Contact Medicaid thru your Social Services. See if Mom qualifies for in home assistance. They will go by her income, not yours. Even a few hours a day will give you a break. Call Office of Aging for help there. Don't say Mom doesn't like strangers in her house. Tell her you need a break. That you need to have a life outside of being there for her.
I know you volunteered for caregiving, but why does that mean you have to do it indefinitely?
Seems like what Mama wants and what you NEED are not the same thing.
She does constantly criticize and complain about everything. She doesn't need a hands on caregiver yet but she can't be left home alone either due to past incidents in the house.
Her social security goes to pay all her credit cards that she has run up over the years.. other than that she has no income.
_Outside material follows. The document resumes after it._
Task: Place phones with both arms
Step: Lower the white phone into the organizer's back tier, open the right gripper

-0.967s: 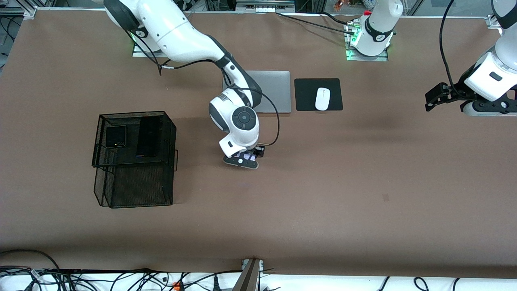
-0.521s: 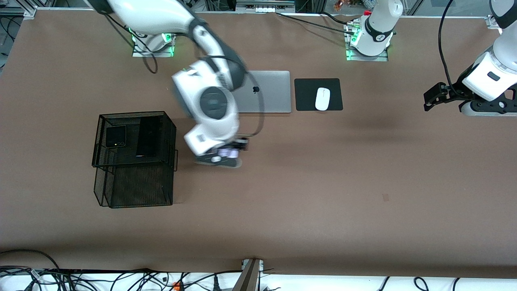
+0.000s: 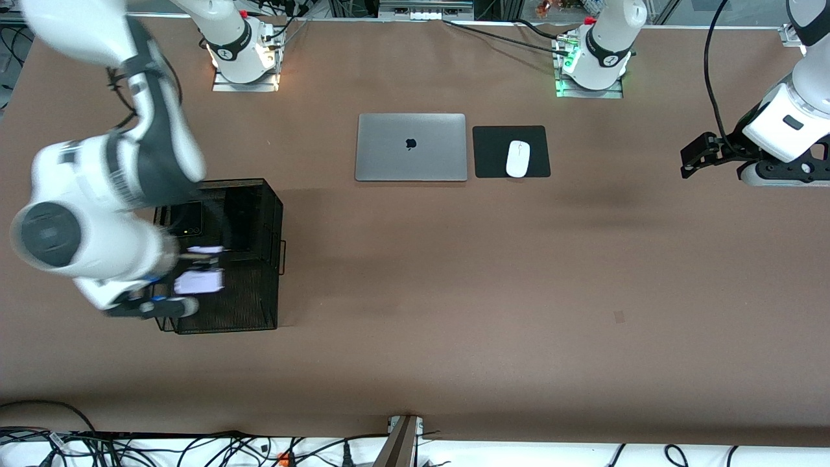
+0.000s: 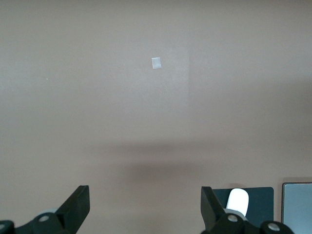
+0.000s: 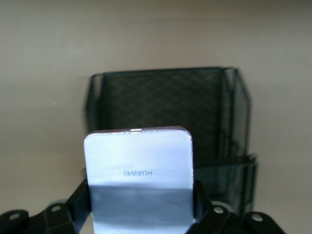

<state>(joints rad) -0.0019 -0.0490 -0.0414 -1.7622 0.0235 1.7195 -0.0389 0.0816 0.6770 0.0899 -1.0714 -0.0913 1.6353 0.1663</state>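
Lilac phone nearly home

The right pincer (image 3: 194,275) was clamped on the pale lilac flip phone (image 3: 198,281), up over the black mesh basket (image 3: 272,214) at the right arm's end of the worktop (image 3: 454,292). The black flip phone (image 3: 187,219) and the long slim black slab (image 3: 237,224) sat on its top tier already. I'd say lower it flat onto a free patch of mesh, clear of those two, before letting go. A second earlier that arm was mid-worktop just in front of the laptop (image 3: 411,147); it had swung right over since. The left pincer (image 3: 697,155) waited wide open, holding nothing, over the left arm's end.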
I have taken over the house and literally support her in any other way. There is no money to put her in home if the time ever comes and with her name joint on the house that makes it harder.
I have asked some of her so called friends to maybe take her to lunch, I would even pay for it but no one has come through.. I know having a break away from me and the house would fantastic for her.
If you ever need to vent message me..I totally understand the resentment part and I have to keep reminding myself she is like this because she is 96, but I know I never want to put my kids in this position. I want them to enjoy their years without worrying about me.
My mom, god rest her soul, always said everyday after 60 is a gift. Now at 63, I agree!
I personally would never do 24/7 regardless of what that looked like and how in-depth or not in-depth the care was. I salute the people who can and admire that so much but it’s not for me. I also would never expect my children to give up their lives for me. They can gladly put me in a home I tell my daughter. Just give me some good books and sweets!